**WHAT TO DO:** Repeat the lines from the line with "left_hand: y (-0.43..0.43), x" to the line with "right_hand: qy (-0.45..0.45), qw" in the listing below, keeping both end lines and adding nothing.
···
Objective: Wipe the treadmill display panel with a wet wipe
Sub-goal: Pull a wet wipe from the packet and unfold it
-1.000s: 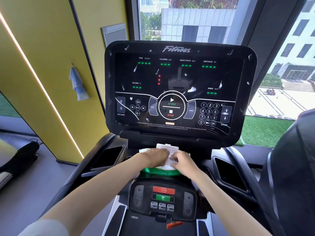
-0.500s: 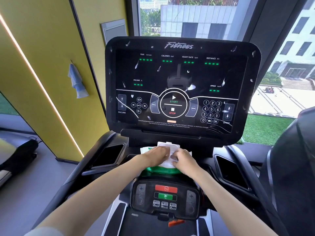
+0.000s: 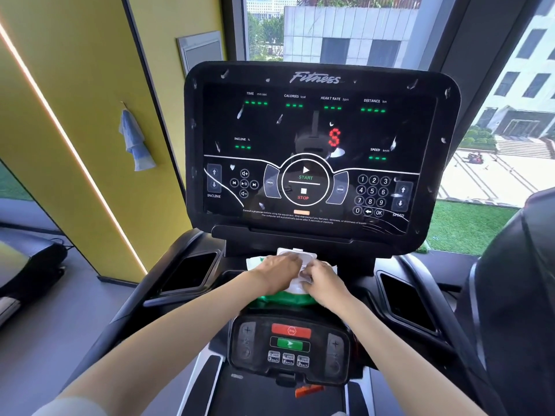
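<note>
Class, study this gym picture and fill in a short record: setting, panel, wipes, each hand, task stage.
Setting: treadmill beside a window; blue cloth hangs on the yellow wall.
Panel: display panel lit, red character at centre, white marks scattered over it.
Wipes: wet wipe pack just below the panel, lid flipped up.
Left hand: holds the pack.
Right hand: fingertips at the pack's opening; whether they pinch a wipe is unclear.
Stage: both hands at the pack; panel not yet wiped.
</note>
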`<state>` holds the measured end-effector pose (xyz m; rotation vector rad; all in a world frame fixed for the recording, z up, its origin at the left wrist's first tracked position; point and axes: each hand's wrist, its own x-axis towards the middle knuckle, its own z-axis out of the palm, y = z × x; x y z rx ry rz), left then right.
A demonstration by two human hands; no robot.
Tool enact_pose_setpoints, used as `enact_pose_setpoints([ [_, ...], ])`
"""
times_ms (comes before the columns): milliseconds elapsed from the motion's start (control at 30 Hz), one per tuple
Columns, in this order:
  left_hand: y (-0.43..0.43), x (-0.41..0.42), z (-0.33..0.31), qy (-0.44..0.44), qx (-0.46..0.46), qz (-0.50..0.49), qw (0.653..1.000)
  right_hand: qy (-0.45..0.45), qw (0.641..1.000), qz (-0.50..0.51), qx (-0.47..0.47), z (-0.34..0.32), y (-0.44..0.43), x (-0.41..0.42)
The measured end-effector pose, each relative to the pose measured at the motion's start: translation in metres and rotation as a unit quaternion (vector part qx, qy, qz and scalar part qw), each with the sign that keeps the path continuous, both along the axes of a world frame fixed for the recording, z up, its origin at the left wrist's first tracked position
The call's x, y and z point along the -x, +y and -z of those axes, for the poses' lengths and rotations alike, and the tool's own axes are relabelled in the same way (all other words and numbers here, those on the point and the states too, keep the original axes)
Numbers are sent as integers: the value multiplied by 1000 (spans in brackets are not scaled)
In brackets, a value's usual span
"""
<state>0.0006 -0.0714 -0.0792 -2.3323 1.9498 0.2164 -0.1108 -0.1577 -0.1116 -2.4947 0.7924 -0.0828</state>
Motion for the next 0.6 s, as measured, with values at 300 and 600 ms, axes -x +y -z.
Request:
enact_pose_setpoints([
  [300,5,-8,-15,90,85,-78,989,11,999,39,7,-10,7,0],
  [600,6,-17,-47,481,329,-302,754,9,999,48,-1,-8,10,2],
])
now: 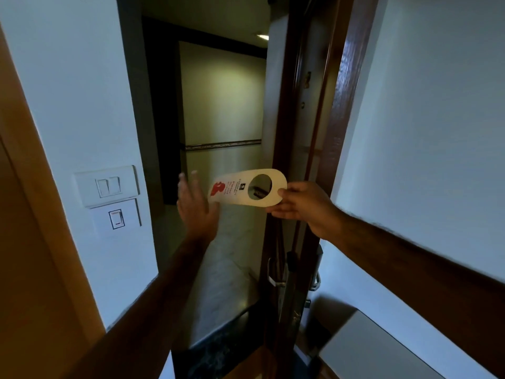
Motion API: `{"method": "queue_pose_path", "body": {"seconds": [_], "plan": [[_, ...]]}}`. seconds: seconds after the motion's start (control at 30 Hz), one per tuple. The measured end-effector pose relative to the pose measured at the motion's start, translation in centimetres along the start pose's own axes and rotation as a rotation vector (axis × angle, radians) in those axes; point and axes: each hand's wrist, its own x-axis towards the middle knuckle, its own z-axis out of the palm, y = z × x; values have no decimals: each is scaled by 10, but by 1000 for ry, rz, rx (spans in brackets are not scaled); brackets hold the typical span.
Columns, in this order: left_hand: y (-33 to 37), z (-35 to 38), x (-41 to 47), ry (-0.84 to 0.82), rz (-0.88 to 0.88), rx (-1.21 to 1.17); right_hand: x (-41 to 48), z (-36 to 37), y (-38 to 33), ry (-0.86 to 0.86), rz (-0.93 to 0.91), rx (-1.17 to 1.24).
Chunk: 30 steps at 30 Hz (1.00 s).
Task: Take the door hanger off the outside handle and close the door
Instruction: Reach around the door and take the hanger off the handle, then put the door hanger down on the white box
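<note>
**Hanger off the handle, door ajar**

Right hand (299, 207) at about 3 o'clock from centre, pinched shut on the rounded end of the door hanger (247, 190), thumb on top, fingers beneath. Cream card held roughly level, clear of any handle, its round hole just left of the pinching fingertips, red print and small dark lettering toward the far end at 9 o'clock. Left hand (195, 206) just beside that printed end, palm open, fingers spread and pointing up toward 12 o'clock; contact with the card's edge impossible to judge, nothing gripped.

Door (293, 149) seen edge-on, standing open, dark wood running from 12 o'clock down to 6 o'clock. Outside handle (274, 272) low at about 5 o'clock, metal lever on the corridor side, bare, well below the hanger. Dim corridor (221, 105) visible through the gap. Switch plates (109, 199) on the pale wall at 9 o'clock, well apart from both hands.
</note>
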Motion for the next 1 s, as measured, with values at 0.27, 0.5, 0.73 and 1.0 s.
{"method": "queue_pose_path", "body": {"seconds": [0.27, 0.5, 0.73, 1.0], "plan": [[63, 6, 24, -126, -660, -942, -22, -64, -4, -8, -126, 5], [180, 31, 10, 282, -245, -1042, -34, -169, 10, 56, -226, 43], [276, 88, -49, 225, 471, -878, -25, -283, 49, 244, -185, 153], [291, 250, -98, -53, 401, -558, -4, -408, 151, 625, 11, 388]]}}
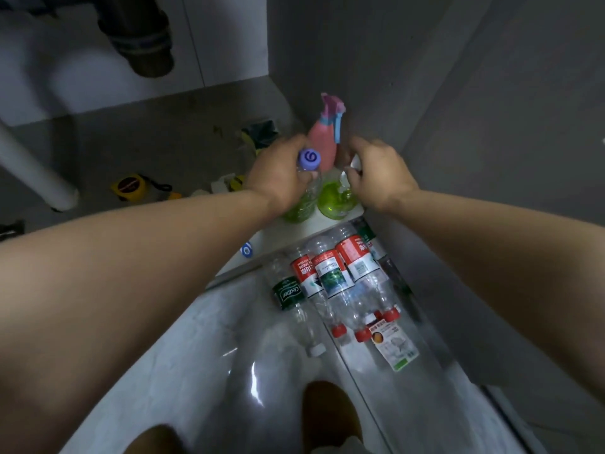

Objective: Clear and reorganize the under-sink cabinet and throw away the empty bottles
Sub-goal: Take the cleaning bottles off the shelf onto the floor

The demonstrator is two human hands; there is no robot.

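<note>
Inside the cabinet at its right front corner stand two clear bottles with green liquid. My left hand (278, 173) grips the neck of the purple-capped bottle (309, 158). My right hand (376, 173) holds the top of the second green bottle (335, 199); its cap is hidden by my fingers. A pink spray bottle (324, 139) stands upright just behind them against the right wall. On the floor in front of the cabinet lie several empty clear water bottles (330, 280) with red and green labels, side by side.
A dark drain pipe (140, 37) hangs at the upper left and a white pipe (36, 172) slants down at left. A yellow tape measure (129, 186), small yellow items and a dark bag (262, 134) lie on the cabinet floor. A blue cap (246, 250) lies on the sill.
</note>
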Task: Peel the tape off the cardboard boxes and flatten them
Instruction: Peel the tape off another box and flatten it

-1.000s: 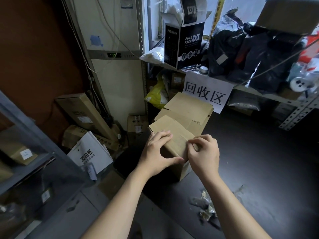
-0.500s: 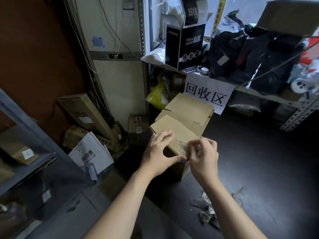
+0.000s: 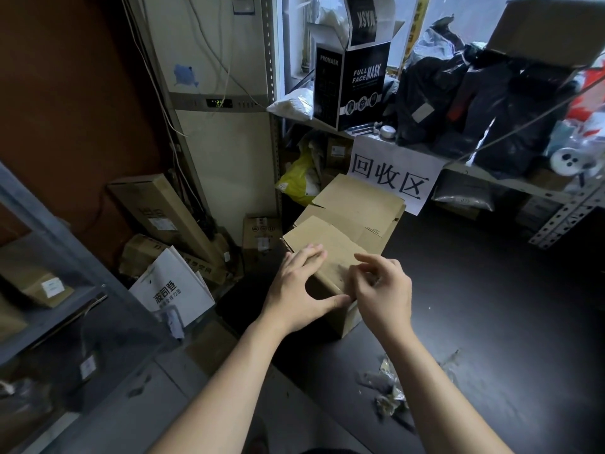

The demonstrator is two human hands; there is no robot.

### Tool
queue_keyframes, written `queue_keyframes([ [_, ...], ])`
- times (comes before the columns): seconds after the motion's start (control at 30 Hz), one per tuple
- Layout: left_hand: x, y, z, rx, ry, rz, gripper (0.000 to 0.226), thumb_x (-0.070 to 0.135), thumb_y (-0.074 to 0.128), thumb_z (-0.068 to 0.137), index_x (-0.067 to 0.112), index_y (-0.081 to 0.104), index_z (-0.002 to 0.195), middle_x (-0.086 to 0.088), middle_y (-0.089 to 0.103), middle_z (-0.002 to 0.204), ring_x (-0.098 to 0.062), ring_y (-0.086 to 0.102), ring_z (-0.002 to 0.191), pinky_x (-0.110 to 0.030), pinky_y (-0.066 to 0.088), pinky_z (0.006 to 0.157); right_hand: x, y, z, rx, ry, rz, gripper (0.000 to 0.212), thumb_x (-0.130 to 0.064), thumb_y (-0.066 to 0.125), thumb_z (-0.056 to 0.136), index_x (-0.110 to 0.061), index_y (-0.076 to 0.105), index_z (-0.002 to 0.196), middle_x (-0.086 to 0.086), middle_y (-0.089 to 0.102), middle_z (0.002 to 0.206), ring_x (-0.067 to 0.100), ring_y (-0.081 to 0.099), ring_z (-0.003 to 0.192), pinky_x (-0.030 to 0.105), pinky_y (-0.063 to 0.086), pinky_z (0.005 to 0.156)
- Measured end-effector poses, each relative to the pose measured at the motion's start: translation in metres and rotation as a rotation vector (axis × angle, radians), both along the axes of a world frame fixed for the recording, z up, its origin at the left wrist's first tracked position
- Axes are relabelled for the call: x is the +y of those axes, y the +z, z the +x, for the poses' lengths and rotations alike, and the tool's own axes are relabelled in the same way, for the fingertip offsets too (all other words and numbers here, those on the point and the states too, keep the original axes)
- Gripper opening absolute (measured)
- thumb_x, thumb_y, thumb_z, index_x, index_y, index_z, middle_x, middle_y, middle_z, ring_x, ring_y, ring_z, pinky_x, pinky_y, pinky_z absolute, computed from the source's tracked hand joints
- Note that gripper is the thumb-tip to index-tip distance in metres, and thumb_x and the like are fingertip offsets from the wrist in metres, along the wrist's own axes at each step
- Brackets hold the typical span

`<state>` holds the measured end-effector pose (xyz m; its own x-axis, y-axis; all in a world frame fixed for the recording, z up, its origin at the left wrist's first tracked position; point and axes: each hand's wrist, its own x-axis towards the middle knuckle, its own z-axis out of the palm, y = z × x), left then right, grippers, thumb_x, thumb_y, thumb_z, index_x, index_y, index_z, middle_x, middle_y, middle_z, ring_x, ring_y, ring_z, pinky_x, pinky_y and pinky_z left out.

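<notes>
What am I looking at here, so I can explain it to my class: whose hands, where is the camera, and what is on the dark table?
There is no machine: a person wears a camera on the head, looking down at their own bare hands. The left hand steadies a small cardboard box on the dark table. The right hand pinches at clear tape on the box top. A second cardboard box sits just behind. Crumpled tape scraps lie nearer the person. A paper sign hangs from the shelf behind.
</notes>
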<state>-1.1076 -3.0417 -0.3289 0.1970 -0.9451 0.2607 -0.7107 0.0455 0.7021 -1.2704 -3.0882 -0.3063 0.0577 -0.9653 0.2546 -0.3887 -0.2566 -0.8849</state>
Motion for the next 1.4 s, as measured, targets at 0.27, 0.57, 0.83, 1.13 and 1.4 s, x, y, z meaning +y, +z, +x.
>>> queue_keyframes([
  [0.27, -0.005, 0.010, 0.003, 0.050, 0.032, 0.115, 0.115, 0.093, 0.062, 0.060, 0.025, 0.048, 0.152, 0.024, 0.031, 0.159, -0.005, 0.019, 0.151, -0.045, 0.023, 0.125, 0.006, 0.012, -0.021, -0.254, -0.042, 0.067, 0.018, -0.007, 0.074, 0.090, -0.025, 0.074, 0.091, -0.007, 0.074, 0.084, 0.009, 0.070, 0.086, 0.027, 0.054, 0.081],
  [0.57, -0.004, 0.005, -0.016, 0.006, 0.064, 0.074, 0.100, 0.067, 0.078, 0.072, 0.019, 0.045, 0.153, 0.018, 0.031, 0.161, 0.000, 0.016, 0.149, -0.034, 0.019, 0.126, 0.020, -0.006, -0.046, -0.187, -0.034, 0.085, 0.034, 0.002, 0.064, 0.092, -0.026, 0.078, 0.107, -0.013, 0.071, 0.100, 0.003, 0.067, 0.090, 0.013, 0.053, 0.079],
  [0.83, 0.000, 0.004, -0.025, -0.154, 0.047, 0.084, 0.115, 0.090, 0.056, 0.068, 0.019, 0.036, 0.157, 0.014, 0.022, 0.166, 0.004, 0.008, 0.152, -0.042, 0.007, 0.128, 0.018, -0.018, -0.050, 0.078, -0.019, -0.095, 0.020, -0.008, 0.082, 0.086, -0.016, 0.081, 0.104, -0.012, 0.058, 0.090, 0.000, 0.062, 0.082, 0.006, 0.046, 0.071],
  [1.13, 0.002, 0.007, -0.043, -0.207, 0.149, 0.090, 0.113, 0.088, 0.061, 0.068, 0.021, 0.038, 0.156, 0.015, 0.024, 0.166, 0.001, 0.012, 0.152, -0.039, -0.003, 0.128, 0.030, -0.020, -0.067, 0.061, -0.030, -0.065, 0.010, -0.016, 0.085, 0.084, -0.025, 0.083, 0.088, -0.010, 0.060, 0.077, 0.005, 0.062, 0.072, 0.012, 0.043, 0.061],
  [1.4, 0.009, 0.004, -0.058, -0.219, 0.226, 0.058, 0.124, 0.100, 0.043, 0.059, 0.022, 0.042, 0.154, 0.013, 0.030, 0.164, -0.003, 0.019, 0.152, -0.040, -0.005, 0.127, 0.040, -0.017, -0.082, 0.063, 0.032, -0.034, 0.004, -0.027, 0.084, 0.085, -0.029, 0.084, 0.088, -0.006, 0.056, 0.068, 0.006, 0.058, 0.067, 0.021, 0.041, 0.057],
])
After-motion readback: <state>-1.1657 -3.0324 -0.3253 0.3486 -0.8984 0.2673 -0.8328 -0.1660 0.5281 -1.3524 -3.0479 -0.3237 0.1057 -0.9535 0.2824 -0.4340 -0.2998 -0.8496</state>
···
**TASK RESPONSE:**
  left_hand: y (-0.43..0.43), x (-0.41..0.42), z (-0.33..0.31), qy (-0.44..0.44), qx (-0.46..0.46), qz (-0.50..0.49), qw (0.653..1.000)
  right_hand: qy (-0.45..0.45), qw (0.641..1.000), qz (-0.50..0.51), qx (-0.47..0.47), z (-0.34..0.32), y (-0.44..0.43), x (-0.41..0.42)

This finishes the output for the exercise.